Qassam Soleimani, commander of Iran’s elite Quds Force and the general responsible for the Islamic Revolutionary Guard Corps clandestine operations in the region, was killed in a U.S. airstrike in Iraq early on Friday, January 3.
Iranian state TV first confirmed that General Soleimani was killed in the strike on his convoy at Baghdad international airport, which also killed Abul Mahdi al-Muhandis, leader of the powerful Hashd al-Shaabi militia Kataib Hezbollah.
A U.S. Department of Defense statement said President Donald Trump ordered the strike to kill Solemani, who it was “actively developing plans to attack American diplomats and service members in Iraq and throughout the region.”
The strike was “aimed at deterring future Iranian attack plans,” the Pentagon said, accusing Soleimani of approving an attack on the U.S. embassy in Baghdad earlier this week and of “orchestrating” missile strikes on Iraqi bases housing the U.S.-led Coalition against Islamic State, including at the K1 base near Kirkuk last month that killed an American contractor and wounded Iraqi Security Forces and U.S. military personnel.
A spokesperson for the Coalition could not immediately be reached for comment.
Demonstrations broke out at the embassy on December 30 in reaction to a series of U.S. strikes against Kataib Hezbollah forces in Iraq and Syria. Protesters, including some carrying Kataib Hezbollah and other Hashd al-Shaabi flags, attempted to storm the embassy and set fires outside.
Muhandis, deputy and de facto commander of the Hashd, also called the Popular Mobilization Units, had vowed revenge on the U.S. for the strikes.
Many of the Hashd al-Shaabi militias were folded into the Iraqi Security Forces last year, but Kataib Hezbollah has maintained strong ties to Iran’s Islamic Revolutionary Guard Corps. The Quds Force which 62-year-old Soleimani headed is the IRGC’s external arm, and the commander freely traveled around Iraq and Syria for years. The Trump administration designed the IRGC a foreign terrorist organization in July.
IRGC General Mohsen Razaee vowed “revenge” on the U.S. for killing Soleimani.

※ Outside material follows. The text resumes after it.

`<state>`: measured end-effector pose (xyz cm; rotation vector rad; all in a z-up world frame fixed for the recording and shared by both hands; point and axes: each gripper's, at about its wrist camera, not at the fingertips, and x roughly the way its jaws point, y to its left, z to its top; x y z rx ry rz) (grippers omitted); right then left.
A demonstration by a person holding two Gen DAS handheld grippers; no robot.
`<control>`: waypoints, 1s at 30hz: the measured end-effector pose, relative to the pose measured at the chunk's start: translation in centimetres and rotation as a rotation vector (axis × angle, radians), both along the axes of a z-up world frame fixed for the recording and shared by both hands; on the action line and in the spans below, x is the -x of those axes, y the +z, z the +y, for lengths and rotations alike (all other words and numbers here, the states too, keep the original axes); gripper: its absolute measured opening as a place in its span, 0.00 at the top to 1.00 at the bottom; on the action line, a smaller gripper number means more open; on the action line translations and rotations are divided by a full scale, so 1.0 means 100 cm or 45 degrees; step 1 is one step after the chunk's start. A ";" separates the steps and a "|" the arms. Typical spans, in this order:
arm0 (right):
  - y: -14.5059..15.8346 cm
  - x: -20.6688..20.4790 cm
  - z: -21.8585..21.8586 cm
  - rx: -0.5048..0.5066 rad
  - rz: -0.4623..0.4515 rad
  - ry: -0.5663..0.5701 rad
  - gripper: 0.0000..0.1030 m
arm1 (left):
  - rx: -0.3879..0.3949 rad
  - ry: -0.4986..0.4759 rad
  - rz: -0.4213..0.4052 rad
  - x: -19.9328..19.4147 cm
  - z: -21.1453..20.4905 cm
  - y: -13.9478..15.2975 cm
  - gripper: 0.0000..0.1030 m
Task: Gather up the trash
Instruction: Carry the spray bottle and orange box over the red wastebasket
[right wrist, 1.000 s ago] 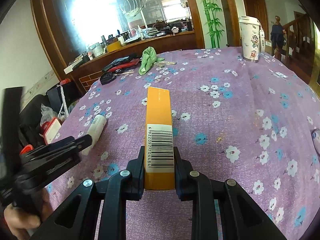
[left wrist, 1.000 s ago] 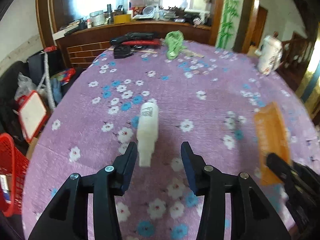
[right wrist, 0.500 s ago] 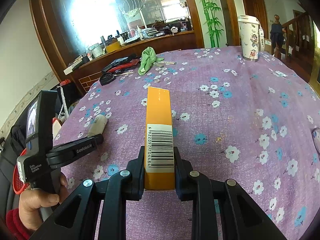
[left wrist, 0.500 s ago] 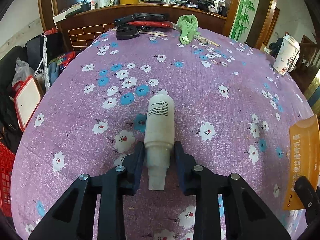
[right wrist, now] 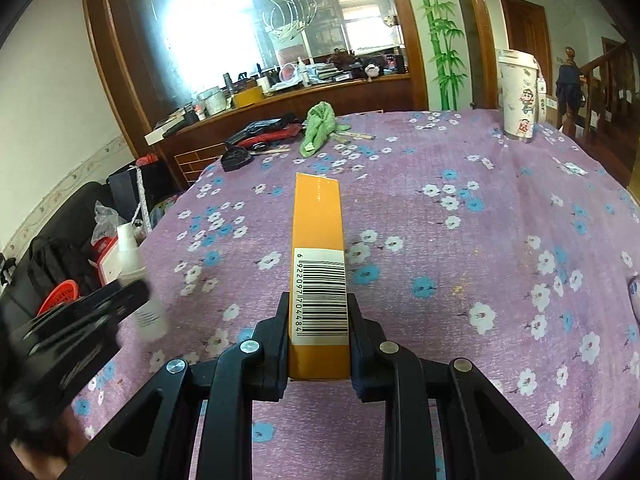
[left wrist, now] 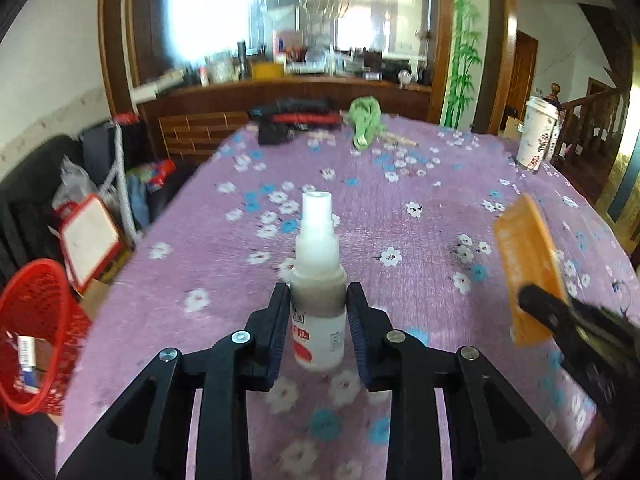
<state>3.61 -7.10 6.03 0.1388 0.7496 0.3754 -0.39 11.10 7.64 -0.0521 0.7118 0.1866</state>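
Over a purple tablecloth (left wrist: pixel 420 240) dotted with white and blue flowers, two grippers, each busy with one piece of trash.

In the left wrist view, a left gripper (left wrist: pixel 318 324) squeezed tight on a small white bottle (left wrist: pixel 318 280). Bottle standing upright between the two black fingers (left wrist: pixel 276 320), cap on top, red mark low on the label. Lifted above the cloth, not lying on it.

In the right wrist view, a right gripper (right wrist: pixel 319 332) clamped on a long orange box (right wrist: pixel 318 248). Box pointing away from the camera, a black and white barcode (right wrist: pixel 320 292) on its near end, held flat between both fingers above the cloth.

Also in the left wrist view, that same orange box (left wrist: pixel 528 268) off to the right side, blurry, with a black finger (left wrist: pixel 560 316) of the other gripper on it. In the right wrist view, the white bottle (right wrist: pixel 138 280) at the far left, blurry too.

Down on the floor at the left, beside the table, a red basket (left wrist: pixel 36 320) with some scraps inside.

At the far edge of the table, a crumpled green cloth (right wrist: pixel 318 128), some black and red things (right wrist: pixel 260 132) just beside it, and a tall white cup (right wrist: pixel 518 96) with cartoon pictures standing well apart at the right.
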 end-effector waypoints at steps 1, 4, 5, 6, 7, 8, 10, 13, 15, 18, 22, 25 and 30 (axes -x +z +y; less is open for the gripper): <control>0.001 0.000 0.002 -0.006 0.009 0.007 0.75 | -0.023 0.003 -0.021 0.011 -0.001 0.003 0.73; 0.007 0.007 0.007 -0.008 0.011 0.031 0.76 | -0.067 0.003 -0.063 0.036 -0.002 0.009 0.73; 0.009 0.011 0.009 0.000 0.008 0.036 0.76 | -0.085 0.003 -0.080 0.044 -0.002 0.011 0.73; 0.012 0.016 0.012 0.004 0.002 0.047 0.76 | -0.101 0.003 -0.092 0.051 -0.002 0.012 0.73; 0.015 0.021 0.015 0.004 -0.002 0.064 0.76 | -0.120 0.006 -0.108 0.059 -0.002 0.014 0.73; 0.018 0.027 0.017 0.005 -0.006 0.076 0.76 | -0.131 0.010 -0.123 0.065 -0.001 0.015 0.73; 0.023 0.039 0.021 0.009 -0.022 0.097 0.76 | -0.157 0.022 -0.155 0.077 0.000 0.017 0.73; 0.030 0.055 0.026 0.008 -0.045 0.118 0.76 | -0.172 0.026 -0.182 0.088 0.001 0.018 0.73; 0.032 0.063 0.029 0.007 -0.049 0.129 0.76 | -0.174 0.024 -0.191 0.092 0.003 0.019 0.73; 0.034 0.071 0.034 0.013 -0.053 0.140 0.76 | -0.177 0.025 -0.204 0.097 0.005 0.020 0.73; 0.035 0.075 0.041 0.020 -0.047 0.155 0.75 | -0.184 0.034 -0.219 0.104 0.008 0.021 0.73; 0.036 0.076 0.047 0.028 -0.041 0.164 0.75 | -0.180 0.045 -0.227 0.107 0.012 0.021 0.73; 0.036 0.078 0.057 0.051 -0.042 0.179 0.75 | -0.166 0.060 -0.237 0.108 0.020 0.023 0.73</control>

“There’s a reason why previous administrations did not escalate to the level of assassinating Soleimani,” said Elizabeth Dent, a non-resident scholar Middle East Institute’s Countering Terrorism and Extremism program and former Special Assistant to the Special Presidential Envoy to the Global Coalition to Defeat ISIS.

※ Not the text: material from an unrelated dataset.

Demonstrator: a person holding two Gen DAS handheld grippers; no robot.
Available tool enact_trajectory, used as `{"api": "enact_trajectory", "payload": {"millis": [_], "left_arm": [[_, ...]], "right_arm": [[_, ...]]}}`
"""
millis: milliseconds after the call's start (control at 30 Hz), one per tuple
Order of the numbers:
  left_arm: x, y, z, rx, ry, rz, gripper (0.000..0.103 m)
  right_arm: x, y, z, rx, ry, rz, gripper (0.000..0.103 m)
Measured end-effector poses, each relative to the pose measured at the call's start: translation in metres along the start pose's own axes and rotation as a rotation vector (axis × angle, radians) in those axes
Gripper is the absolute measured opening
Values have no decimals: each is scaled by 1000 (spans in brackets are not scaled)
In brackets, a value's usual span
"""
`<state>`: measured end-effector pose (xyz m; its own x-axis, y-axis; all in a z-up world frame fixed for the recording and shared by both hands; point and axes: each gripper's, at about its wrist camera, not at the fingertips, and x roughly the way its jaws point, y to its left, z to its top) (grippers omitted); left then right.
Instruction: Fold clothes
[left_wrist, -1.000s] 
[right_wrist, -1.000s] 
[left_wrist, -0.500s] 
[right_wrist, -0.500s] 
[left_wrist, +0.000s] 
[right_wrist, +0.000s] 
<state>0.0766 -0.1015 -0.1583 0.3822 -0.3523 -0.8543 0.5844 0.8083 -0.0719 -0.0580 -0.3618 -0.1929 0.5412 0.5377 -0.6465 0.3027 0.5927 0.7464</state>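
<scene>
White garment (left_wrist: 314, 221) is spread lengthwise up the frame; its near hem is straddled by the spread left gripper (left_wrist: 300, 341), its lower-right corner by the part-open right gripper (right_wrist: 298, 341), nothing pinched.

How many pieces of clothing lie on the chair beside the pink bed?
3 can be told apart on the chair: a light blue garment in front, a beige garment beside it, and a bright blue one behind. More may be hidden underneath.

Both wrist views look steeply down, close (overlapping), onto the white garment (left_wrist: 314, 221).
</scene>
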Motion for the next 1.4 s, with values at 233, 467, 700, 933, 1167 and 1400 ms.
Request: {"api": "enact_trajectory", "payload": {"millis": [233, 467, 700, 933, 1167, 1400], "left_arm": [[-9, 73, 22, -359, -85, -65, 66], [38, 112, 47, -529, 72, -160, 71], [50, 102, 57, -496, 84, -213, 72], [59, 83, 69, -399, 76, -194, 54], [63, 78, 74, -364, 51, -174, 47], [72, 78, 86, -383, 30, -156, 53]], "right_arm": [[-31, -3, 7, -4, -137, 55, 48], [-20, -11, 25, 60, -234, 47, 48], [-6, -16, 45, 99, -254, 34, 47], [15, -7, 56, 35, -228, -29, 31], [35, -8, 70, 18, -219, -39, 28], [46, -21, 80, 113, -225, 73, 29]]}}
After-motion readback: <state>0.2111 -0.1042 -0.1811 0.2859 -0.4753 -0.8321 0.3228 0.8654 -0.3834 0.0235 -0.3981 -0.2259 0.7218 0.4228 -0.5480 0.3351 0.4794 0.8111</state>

Dent warned of “tit for tat escalation,” and said, “I can’t imagine this ends well for anyone.”
Iraqi caretaker Prime Minister Adel Abdul Mahdi called the killings of Soleimani and al-Muhandis a “dangerous escalation” and called for an emergency session of parliament. Mahdi had already advocated for a review of the U.S. military presence in Iraq following the weekend strikes.
Iran’s clandestine operations in the Middle East
As the head of the Quds Force, Soleimani was responsible for Iran’s proxies in the Middle East, including Lebanese Hezbollah as well as pro-Iran militias who fought on behalf of President Bashar al-Assad’s regime in Syria. The IRGC has been accused of giving advanced military technology that Yemen’s Houthi rebels use to attack Saudi Arabia, and of orchestrating attacks against America’s Gulf allies in the region.
Brigadier General Esmail Qaani will replace Soleimani, Fars News reported.
Iranian Supreme Leader Ayatollah Ali Khamenei declared three days of public mourning and swore vengeance against the “criminals” behind Soleimani’s death.
Foreign Minister Javad Zarif tweeted that the strike was “extremely dangerous & a foolish escalation.”
“The U.S. bears responsibility for all consequences of its rogue adventurism,” he said.
Earlier this week the Pentagon deployed Marines to Iraq in response to the embassy attack and sent additional forces to the region.
82nd Airborne Division troops arrived in Kuwait on Thursday.
“Their deployment in support of U.S. Central Command is a precautionary action taken to respond to increased threat levels against U.S. personnel and facilities,” the 82nd Airborne Division said.